Political courage is noticeably absent from our current government (I’m looking at you, Susan Collins). It’s up to us to replace these people with Senators and Representatives who will do what is right and not just what is easy. Who will do what is right and not just what they think will win them their next election. Who will do what is right even with the knowledge that it will probably end their career or at least prevent them from moving up to the next office or position. “And thus, in the days ahead, only the very courageous will be able to take the hard and unpopular decisions necessary for our survival in the struggle with a powerful enemy — an enemy with leaders who give little thought to the popularity of their course, who need pay little tribute to the public opinion they themselves manipulate, and who may force, without fear of retaliation at the polls, their citizens to sacrifice present laughter for future glory. And only the very courageous will be able to keep alive the spirit of individualism and dissent which gave birth to this nation, nourished it as an infant and carried it through its severest tests upon the attainment of its maturity,” Kennedy wrote.
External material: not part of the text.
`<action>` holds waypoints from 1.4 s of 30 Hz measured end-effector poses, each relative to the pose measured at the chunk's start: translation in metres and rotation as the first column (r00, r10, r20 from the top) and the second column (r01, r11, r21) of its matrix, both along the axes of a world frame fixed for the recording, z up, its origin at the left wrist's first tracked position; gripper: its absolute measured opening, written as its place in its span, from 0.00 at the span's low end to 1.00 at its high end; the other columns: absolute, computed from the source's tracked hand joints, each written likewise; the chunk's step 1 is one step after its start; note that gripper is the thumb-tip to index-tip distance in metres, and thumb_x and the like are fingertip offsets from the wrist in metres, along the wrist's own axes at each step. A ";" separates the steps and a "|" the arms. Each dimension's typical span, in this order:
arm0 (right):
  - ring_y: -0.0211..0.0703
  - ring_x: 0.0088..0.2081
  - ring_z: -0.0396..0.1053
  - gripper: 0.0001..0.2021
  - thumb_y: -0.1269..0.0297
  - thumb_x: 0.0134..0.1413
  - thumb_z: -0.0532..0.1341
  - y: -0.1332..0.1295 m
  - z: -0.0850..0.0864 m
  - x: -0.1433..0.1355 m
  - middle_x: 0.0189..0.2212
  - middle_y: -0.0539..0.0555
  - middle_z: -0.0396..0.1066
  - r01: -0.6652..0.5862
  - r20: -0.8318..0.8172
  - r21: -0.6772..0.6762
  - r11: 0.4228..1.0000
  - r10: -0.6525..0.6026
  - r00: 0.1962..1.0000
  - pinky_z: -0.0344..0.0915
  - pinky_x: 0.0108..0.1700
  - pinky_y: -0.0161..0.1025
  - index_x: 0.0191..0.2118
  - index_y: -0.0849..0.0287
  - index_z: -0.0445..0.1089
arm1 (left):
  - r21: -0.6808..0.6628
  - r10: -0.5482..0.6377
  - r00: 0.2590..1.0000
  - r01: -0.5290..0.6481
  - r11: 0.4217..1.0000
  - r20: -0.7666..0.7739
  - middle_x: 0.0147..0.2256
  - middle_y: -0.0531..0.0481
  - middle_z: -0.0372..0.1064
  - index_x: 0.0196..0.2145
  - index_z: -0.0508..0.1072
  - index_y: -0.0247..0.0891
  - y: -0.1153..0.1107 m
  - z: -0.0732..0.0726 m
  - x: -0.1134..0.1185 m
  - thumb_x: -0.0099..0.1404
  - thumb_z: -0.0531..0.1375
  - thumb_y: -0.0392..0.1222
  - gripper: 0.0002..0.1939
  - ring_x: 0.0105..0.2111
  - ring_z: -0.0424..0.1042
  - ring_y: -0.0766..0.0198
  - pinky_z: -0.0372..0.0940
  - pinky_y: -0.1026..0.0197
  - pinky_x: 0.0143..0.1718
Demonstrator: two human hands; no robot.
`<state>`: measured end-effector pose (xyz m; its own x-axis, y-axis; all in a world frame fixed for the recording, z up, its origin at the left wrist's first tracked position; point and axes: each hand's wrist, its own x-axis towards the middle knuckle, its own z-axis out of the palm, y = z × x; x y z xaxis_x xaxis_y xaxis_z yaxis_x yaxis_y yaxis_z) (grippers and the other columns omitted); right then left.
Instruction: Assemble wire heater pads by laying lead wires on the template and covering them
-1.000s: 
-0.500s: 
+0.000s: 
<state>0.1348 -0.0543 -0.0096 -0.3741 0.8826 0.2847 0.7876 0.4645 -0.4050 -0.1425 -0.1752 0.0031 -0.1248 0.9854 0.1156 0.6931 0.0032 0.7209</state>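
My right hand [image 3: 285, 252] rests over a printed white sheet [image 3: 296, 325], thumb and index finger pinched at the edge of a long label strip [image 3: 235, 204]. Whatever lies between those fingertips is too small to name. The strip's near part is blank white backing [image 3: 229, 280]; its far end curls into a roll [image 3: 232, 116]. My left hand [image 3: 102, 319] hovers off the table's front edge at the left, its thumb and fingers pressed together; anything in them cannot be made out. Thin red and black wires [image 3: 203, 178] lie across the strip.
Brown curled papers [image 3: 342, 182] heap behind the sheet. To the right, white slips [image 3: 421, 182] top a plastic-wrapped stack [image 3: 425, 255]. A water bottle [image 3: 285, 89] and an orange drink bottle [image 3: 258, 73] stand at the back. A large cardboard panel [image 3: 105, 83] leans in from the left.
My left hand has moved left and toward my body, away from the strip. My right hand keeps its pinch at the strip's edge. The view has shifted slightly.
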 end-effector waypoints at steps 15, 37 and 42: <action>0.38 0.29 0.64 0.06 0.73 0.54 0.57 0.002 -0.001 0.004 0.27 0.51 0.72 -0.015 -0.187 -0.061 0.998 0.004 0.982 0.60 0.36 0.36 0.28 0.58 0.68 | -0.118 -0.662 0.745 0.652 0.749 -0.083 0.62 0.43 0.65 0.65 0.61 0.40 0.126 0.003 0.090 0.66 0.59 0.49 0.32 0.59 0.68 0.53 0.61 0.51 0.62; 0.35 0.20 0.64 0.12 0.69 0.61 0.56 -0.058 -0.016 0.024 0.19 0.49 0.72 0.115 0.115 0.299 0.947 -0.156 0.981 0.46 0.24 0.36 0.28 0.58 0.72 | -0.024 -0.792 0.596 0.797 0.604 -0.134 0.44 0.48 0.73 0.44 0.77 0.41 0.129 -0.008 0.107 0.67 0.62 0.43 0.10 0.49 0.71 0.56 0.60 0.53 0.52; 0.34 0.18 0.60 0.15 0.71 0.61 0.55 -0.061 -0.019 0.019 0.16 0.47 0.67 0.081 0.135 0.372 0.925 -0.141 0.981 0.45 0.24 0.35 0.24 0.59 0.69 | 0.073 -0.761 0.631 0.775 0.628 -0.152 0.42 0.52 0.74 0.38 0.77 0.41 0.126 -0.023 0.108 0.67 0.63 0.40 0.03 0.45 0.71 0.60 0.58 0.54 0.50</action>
Dr. Christine Blasey Ford is courageous. Brett Kavanaugh’s high school and college friends and others who know him who have spoken out against him are courageous. Brett Kavanaugh is not. Susan Collins is not. Mitch McConnell is not. Lindsey Graham is not.
Brett Kavanaugh is the newest Supreme Court Justice, and will be until he either dies or resigns. That is the way our system works. And though I’ve seen a lot of comments lately, for the last two or three years even, talking about how our system has failed, I don’t think that’s true. I think there are certainly parts of it that could be better — obviously, things have changed since our Constitution was written, and it’s always worth revisiting and reinterpreting. But I don’t think our system has failed us. I think that we’ve failed our system. I think that, assuming we vote, we sometimes, maybe even often, vote for people for the wrong reasons. I think that we vote uninformed, and that we even sometimes vote apathetically. For instance, we vote for a third party candidate or we write in somebody not because we know anything about them or actually agree with what they say, but because we don’t like the other choices. So not only do we have to vote, we have to get smart about it. We have to vote thinking not only what’s best for us as individuals but about what is best for us as a country. We all have to have political courage, and courage in general, because if we don’t how can we expect our elected officials to? Kennedy had a lot to say in Profiles in Courage. Here's some of what I underlined.
To conclude Profiles in Courage, Kennedy said this: “To be courageous, these stories make clear, requires no exceptional qualifications, no magic formula, no special combination of time, place and circumstance. It is an opportunity that sooner or later is presented to us all. Politics merely furnishes one arena which imposes special tests of courage. In whatever arena of life one may meet the challenge of courage, whatever may be the sacrifices he faces if he follows his conscience -- the loss of his friends, his fortune, his contentment, even the esteem of his fellow men -- each man must decide for himself the course he will follow. The stories of past courage can define that ingredient -- they can teach, they can offer hope, they can provide inspiration. But they cannot supply courage itself. For this each man must look into his soul.”
It is time for us to look into our souls. What we find is up to us. I pray that we all find some courage.